Trewman’s Exeter Flying Post recorded, on the 14th February 1856:-
TERRIFIC GAS EXPLOSION – On Saturday evening an explosion of gas occurred in the shop of Messrs. Garton & Jarvis, ironmongers etc. of this city. There is a large gas pipe under the floor in the shop and between the ceiling of the cellar, in which there was a leak. A man and a boy went down to examine it, and having found the leak they turned off the gas from the meter in the shop, and proceeded to the cellar with a lighted candle. A quantity of gas having in the meantime escaped, the candle coming in contact with it, a terrific explosion took place. The floor of the shop was violently lifted, stoves were displaced, and forty panes of glass in the inner window and three panes of plate glass in the shop window were smashed. A man, who was walking across the shop at the time of the explosion, was struck by a plank, which had been removed from the floor, and violently ejected into the street. The man in the cellar escaped uninjured, but the boy was slightly burnt in the face. The cause of this violent explosion is attributed to a concentration of gas between the ceiling of the cellar and the floor of the shop. If the leak had been neglected for a quarter of an hour longer the consequences would probably have been that much more serious.
So, extinguish all cigarettes and pipes and let me set the scene for your exploration of Garton & King’s High Street Emporium!
It’s late on a winter’s day and it’s getting dark. You’re back in the reign of Queen Victoria; you’re peering through the Shop Front of Garton & King the Ironmongers at 190 High Street in the city of Exeter.
All manner of goods are on display in the Shop windows, kitchen utensils, plated wares, wrought iron goods, paints, lacquers, cutlery & pans and trivetts - the list goes on. Its cold and wet outside and the shop looks bright, warm and inviting. You push against the polished brass door handle and immediately hear the jingle of the bell. The floor is wooden and and worn; there is a heady mix of smells, the smell of seeds, of turpentine, hessian and leather. The gas lights hiss and flicker and as you become accustomed to the light you notice that a variety of items are hung from the ceiling and goods are stacked at the end of the heavy wooden counters.

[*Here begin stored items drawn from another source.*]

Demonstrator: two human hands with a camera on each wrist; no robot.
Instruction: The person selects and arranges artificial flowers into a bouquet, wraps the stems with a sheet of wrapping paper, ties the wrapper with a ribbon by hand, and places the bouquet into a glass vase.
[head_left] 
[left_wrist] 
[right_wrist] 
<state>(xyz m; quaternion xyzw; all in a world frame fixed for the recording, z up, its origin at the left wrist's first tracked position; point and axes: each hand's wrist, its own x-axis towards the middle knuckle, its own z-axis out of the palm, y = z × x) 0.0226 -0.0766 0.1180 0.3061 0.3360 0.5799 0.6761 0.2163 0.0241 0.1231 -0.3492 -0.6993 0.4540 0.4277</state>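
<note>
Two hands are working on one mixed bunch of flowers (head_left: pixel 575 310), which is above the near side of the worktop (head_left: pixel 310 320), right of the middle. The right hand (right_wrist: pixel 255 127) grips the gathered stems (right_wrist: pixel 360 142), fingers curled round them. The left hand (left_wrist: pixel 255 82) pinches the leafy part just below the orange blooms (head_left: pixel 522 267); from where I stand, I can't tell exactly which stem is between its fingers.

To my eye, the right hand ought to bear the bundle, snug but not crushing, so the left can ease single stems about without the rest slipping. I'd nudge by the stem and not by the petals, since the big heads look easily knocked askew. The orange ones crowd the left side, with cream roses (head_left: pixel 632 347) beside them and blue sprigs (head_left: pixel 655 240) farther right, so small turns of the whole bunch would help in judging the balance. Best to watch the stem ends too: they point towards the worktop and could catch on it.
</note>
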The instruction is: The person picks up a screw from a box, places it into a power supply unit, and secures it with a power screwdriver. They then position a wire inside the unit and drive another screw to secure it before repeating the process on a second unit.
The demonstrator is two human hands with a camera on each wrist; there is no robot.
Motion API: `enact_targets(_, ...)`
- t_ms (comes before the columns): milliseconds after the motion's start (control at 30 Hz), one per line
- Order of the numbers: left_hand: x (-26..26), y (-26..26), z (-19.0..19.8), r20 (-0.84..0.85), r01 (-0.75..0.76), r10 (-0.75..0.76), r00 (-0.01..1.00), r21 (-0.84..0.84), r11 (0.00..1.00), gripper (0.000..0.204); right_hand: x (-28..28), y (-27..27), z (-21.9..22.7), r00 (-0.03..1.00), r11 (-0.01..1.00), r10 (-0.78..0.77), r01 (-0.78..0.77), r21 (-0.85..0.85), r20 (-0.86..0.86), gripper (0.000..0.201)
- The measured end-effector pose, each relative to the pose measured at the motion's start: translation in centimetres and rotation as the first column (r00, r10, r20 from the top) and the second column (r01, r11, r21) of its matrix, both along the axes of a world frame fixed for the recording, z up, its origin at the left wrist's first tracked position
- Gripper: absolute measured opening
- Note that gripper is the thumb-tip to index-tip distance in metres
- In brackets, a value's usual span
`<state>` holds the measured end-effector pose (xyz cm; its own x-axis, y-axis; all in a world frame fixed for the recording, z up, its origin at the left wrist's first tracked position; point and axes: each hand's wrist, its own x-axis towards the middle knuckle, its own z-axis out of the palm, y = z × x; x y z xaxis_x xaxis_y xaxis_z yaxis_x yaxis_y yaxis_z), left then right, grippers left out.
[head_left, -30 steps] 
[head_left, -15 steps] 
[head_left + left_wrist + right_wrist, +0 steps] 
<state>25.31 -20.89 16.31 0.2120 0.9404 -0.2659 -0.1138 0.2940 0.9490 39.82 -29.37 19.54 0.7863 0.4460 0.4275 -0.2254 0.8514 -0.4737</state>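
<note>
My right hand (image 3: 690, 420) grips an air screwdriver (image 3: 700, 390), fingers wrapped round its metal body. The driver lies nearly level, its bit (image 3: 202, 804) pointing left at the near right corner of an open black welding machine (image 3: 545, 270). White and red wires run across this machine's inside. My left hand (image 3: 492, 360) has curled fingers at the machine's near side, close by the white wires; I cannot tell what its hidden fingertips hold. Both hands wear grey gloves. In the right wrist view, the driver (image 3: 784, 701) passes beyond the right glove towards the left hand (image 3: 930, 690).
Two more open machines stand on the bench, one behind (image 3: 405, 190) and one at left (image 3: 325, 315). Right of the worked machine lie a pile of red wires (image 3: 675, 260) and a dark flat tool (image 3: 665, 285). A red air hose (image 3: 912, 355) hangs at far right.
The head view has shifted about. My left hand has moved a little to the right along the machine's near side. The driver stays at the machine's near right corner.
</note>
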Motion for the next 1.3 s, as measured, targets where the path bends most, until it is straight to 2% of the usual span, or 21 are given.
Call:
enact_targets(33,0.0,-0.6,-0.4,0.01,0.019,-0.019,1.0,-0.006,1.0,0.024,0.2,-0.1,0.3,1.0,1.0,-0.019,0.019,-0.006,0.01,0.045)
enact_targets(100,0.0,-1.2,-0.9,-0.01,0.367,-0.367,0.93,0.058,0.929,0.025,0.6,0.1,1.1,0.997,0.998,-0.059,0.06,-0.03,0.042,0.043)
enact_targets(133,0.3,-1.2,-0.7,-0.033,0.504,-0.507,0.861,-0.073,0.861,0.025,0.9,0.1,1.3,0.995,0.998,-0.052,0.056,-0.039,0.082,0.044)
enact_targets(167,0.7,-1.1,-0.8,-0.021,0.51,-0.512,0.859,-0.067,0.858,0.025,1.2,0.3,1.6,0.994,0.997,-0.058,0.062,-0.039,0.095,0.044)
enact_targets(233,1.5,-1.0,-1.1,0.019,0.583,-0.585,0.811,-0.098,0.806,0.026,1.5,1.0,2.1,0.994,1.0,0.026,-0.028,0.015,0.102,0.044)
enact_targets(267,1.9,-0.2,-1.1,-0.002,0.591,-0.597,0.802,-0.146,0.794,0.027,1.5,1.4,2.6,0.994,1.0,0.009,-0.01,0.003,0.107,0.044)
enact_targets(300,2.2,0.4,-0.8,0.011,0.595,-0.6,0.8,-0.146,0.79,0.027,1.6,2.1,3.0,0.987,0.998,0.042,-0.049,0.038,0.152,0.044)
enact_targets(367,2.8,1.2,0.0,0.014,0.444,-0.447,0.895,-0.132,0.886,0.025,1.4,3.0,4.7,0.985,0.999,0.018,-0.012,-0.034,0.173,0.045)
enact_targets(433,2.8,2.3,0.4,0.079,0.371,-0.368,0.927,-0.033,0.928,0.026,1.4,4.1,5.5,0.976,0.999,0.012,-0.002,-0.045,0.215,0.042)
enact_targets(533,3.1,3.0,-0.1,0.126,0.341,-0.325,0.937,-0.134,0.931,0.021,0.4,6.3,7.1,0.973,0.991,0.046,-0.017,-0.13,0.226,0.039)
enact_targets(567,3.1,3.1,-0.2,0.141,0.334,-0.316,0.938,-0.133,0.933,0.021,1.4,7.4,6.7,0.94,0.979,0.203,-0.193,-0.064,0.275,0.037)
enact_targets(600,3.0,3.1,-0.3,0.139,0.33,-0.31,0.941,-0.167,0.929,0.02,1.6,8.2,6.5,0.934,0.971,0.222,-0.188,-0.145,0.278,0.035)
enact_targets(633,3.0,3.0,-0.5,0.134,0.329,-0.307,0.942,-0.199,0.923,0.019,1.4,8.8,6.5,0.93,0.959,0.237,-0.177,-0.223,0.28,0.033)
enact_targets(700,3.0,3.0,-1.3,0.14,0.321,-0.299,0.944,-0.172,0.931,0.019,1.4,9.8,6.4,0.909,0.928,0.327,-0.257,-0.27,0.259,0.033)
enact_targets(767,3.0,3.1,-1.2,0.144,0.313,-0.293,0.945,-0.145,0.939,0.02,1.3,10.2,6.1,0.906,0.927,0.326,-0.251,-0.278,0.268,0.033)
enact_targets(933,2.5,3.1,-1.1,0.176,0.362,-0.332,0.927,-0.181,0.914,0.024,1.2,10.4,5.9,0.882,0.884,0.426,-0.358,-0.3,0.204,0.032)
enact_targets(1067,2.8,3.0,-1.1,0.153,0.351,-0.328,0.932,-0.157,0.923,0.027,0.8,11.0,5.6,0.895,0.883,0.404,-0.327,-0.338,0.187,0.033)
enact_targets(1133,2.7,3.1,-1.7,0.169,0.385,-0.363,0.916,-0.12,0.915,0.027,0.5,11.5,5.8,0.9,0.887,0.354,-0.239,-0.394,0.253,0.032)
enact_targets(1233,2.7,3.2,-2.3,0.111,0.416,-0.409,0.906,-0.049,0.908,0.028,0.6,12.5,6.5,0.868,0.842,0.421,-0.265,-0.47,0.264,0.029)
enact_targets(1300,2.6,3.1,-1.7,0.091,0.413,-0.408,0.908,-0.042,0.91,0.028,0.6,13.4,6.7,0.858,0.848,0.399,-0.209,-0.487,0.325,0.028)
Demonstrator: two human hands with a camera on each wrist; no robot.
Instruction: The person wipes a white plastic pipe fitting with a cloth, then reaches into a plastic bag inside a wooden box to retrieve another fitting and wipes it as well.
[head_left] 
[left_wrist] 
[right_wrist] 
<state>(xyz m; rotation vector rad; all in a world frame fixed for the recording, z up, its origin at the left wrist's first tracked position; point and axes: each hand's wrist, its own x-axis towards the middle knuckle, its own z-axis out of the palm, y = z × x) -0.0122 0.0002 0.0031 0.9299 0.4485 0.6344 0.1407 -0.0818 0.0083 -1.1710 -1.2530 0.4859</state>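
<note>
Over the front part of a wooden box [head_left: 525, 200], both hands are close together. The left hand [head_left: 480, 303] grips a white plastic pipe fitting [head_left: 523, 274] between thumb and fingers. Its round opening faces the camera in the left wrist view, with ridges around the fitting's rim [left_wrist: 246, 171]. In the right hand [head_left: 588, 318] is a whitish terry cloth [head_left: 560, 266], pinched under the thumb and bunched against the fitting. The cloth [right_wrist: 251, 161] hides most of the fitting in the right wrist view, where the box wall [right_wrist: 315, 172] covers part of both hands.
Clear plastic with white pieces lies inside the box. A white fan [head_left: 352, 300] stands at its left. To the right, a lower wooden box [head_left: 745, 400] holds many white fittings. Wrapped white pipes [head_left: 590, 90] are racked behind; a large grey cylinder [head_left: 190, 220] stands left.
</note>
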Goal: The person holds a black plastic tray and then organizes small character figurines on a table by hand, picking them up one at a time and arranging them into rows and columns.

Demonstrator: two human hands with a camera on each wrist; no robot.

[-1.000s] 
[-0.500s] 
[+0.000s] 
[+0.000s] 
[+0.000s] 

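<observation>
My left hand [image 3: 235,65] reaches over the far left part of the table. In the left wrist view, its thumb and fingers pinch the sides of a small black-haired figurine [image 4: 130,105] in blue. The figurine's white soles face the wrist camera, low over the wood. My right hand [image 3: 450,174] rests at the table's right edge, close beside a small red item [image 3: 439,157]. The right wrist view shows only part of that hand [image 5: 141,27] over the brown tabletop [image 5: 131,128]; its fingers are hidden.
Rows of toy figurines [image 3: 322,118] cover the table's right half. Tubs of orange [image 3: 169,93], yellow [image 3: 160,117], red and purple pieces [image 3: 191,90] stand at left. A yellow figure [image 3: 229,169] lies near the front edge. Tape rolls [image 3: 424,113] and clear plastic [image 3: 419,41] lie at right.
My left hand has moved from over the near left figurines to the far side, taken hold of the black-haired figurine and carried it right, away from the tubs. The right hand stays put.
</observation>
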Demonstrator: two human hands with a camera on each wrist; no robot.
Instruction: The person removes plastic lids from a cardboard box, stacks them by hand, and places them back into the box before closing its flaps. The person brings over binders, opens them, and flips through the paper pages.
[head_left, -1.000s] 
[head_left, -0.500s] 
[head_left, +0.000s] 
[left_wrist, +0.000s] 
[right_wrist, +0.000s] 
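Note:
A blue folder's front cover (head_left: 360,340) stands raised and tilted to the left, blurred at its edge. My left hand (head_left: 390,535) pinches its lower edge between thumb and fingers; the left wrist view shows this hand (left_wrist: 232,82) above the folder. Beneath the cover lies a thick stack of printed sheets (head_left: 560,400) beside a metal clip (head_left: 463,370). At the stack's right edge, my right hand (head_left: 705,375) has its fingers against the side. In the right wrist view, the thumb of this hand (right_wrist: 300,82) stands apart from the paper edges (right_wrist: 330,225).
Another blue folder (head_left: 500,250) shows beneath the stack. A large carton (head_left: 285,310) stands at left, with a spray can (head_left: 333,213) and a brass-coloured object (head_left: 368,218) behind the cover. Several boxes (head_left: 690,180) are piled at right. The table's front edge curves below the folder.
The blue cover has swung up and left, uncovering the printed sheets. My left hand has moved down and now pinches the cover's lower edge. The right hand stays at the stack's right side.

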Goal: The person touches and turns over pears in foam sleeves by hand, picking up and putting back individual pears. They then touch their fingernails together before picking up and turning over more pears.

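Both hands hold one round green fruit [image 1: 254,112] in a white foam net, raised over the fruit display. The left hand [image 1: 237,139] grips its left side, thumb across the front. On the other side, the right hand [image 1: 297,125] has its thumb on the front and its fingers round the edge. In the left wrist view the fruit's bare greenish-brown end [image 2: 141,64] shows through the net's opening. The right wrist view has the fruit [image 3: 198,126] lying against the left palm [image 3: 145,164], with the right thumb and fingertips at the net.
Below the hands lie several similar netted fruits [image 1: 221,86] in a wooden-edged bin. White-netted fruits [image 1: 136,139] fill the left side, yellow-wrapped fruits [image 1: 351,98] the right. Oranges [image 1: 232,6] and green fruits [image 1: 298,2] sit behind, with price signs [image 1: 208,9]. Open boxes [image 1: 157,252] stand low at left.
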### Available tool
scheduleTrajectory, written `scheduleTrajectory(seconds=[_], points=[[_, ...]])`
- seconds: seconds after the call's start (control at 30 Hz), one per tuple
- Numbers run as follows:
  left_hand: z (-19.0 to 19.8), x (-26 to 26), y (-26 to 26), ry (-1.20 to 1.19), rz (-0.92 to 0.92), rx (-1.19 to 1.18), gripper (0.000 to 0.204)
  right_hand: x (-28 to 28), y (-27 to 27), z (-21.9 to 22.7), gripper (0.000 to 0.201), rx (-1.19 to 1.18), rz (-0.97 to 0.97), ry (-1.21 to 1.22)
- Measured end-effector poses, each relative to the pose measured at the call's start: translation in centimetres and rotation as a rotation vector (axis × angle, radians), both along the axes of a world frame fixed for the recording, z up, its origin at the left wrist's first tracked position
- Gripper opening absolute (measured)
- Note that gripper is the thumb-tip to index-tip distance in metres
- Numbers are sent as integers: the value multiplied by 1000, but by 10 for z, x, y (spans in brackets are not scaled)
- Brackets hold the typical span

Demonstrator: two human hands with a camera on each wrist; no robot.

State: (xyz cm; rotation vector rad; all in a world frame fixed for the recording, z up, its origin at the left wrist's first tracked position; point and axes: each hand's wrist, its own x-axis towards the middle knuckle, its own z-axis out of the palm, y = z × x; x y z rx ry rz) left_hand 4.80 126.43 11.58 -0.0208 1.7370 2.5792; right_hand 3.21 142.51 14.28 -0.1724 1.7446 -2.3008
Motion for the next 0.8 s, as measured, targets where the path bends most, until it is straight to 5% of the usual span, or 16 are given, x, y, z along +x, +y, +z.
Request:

Take a step or two into the front shop and you’ll notice a central set of stairs to the upper Showroom Area and to the right a door leading to the Counting House. This is where the takings are counted; the accounts are raised and the books kept and made up. Moving further into the shop and you notice the back wall, to the left is a door signed ‘Machine Room’ - to the right of this is a door leading to an outside central passageway which takes you back into the bowels of the premises.
Pass through the door and down the alleyway.To the left a small toilet marked ‘Customers Only’ and a door to the right leads into an extensive and packed room displaying all the different models of stoves and ranges - from the massive Exonian Range to the small and compact Cottage Stove.
A pace or two more down the corridor and on the left is the doorway to ‘The Spade Room’ here are all manner of forks, spades, rakes shovels and hoes, some with and some without their wooden handles which appear to come in an assortment of lengths styles and shapes.
Beyond this door are two more doors.The one to the right leads to an area full of a large variety of goods, some wrapped and labelled, others neatly packaged or in sacks. Looking in to the room on the left of the passage are benches with large reels of brown wrapping paper and sharp blades against which you tear off the required length for wrapping the multitude of small goods. There are coils of string, lengths of sacking and there is a a distinctive sort of sisally smell as well as the odour of sealing wax.
Beyond this on the left is the Paint Store - oil paints, tar paints, enamels, bottles of methylated spitits, casks of linseed oil and a whole host of tins, drums, barrels and kegs.
The last door on the right before the substantial door that leads to Waterbeer Street is the Nail Store - not just nails - screws, brads, carriage bolts, square bolts, round bolts, nuts, rivets, chains, machine screws - the list is endless - and this is just at ground level!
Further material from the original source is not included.